Our entire world is at a decision point right now.

On one side is the “Mr. Rogers” option: everyone is OK just how they are. Thanks to our technology, or rather — to be honest — our sudden influx of energy wealth from fossil fuels, we can achieve this or at least fake it for a few centuries. Almost all modern societies go down this path, and all of those tell us they are “progressive” and “enlightened” for doing so.

On the other are traditionalists ranging from American conservatives, tribal peoples like the Maori defending their traditional ways, religious people, scientific futurists, eugenicists, and jihadis. They view the “enlightened” modern time as a chaotic burning-off of excess energy, and see that despite how it panders to the individual, it enslaves the individual to the lowest common denominator of commerce and popularity because a higher central standard has not been set.

A writer with a familiar yet unrelated name expands on this in his recent column “Lady Gaga Versus Mideast Peace”: what if we take the jihadists at their word, and realize that their opposition is not to political states like Israel and the USA, but the modern culture that such states bring? We claim they want a theocracy. What they really want is much simpler: a social standard.
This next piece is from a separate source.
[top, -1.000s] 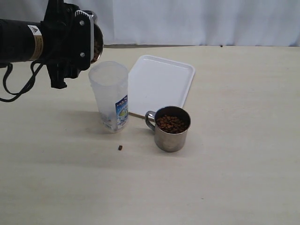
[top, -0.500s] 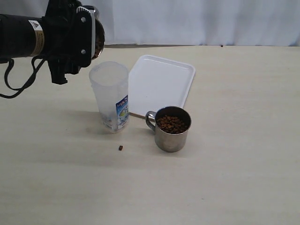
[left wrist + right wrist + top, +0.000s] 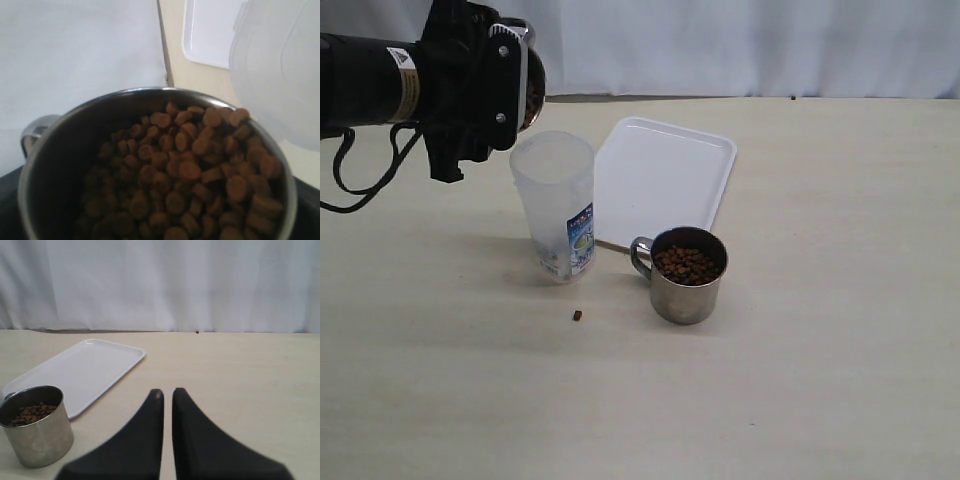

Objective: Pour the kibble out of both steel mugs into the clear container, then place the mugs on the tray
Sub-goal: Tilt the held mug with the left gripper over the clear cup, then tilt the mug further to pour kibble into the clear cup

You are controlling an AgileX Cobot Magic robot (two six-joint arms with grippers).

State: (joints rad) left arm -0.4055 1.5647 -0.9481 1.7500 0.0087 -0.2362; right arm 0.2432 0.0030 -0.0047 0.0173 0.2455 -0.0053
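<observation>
My left gripper [image 3: 510, 85] is shut on a steel mug [image 3: 530, 92], held tipped on its side just above and behind the rim of the clear container [image 3: 555, 205]. In the left wrist view that mug [image 3: 55, 150] is full of kibble [image 3: 190, 170], which reaches its lip beside the container [image 3: 280, 65]. The container looks empty. The second steel mug [image 3: 688, 275] stands upright with kibble in it, right of the container. The white tray [image 3: 665, 175] lies behind both. My right gripper [image 3: 167, 392] is shut and empty, hovering over the table near that mug [image 3: 37, 432] and tray [image 3: 85, 367].
One loose kibble pellet [image 3: 577, 315] lies on the table in front of the container. A thin stick [image 3: 610, 245] rests at the tray's near edge. A white curtain closes off the back of the table.
My left gripper has risen slightly with the mug and edged toward the container's rim. No kibble has visibly fallen. The right gripper and the standing mug have not moved.
</observation>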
If we look at the Tea Party, what we see is a lot of blather about socialism, and resistance to a wealth transfer from the suburban middle class to the urban poor and urban artisans. What’s really eating at them is the idea that their way of life would be destroyed: these people have succeeded by setting standards, getting people to work according to them, and rewarding those who exceed the norm. That’s how they run their businesses and train their kids. They’ve been tolerant of diversity, leftists among them, and even a fairly leftist government as long as it has left them alone to raise families as they see fit. Now they’re seeing a culture that’s the opposite of their own swallowing them up, and in the process, taking the extra money they’ve labored for to do a better job of taking care of their families.

It all goes back to Mr. Rogers. His message to us was “You’re OK just as you are.” If he’d been thinking a little farther ahead, his message might have been the more complex but more applicable “Figure out how your world works, do the right thing, and it will treat you well.” But that message does not appeal to everyone, especially not those who are unsure of their ability to figure out the world or do well. It’s not inclusive like the moral relativism which is defined by the exceptions and outsiders, underdogs and other cases to be pitied.
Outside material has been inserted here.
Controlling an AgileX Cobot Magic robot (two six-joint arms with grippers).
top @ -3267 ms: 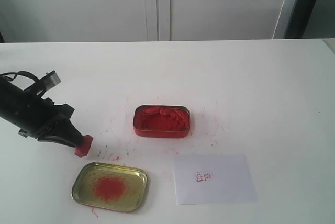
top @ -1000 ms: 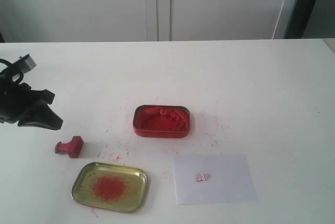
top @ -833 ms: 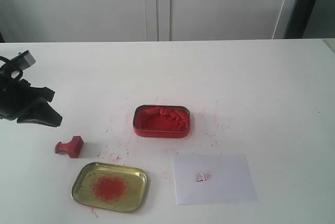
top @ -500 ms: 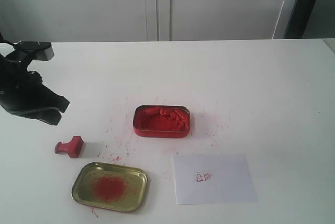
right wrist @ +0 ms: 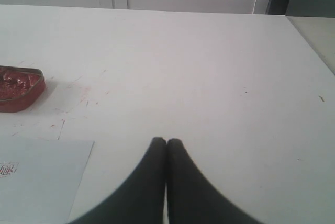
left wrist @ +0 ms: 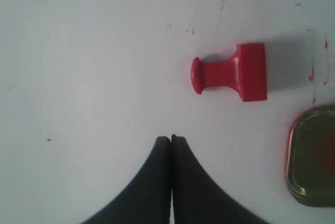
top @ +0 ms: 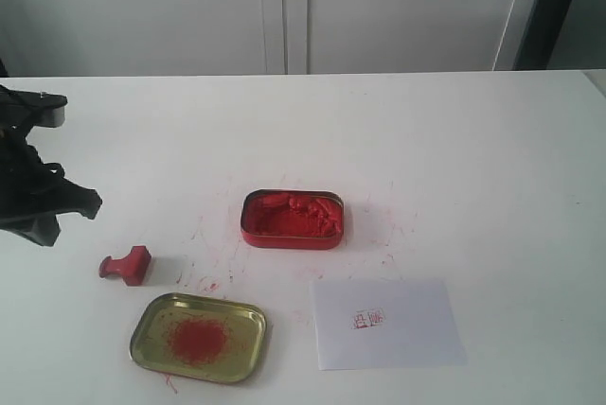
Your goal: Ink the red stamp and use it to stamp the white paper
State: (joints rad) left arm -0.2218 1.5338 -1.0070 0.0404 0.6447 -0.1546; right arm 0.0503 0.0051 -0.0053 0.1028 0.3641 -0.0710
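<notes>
Mostly white table (top: 454,140) flecked red, perhaps cabinet doors (top: 189,8) behind, left pincer (left wrist: 171,139) and right pincer (right wrist: 166,141) closed, empty.

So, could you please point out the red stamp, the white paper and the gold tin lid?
red stamp (top: 128,265): exterior view, where the handle meets the square base.
white paper (top: 417,329): exterior view, blank right-hand part of the sheet.
gold tin lid (top: 241,325): exterior view, bare gold floor near its right rim.
</notes>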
What’s troubling about social standards is that they are not lowest common denominator, where the outsider and exception defines the rule, but they tend to be conservative, where the norm defines the rule. Even more, by the nature of picking positive values that people strive toward, they tend to be idealistic: honor, fidelity, love, chastity, self-discipline, even asceticism and loyalty.
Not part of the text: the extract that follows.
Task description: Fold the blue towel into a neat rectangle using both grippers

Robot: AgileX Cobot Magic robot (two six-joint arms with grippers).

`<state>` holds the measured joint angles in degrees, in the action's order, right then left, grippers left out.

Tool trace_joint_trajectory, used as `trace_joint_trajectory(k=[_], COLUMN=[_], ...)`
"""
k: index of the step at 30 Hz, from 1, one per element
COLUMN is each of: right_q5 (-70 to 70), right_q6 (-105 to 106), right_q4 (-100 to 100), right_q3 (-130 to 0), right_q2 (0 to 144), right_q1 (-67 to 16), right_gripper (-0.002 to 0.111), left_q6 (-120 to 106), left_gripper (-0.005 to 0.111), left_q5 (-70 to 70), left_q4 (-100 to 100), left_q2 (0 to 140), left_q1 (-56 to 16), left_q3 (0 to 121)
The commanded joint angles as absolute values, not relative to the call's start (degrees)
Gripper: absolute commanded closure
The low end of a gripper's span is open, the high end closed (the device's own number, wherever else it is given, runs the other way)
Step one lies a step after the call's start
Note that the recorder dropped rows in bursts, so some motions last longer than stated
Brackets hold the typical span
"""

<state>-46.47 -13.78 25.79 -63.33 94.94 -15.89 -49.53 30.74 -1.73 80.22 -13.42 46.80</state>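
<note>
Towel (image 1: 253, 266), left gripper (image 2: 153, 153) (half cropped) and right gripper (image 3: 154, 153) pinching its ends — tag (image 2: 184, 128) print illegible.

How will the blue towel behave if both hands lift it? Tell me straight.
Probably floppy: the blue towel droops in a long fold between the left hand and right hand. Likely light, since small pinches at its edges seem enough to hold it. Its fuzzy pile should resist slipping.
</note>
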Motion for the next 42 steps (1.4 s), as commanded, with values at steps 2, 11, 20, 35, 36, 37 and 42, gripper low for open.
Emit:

This is why when dissolute celebrities have made their money from showing us the worst of their behavior, they start trying to climb to a higher level in society, and as a result are more conservative toward their children.

Interestingly, we have a new twist on moral standards in this day and age. We have deposed the kings, and for the most part dropped religion from social discourse. This means that any ideal we derive must come from science or popularity. But people are starting to repeat a simple mantra about conservative values: they aren’t inherent, but they do work the best. If you want to raise your kids to be good people, and also competent people, you raise them in a traditional two-parent home with the idea of moral standards in everything you do. And that’s the divide that America and the world will face together as we try to decide our future.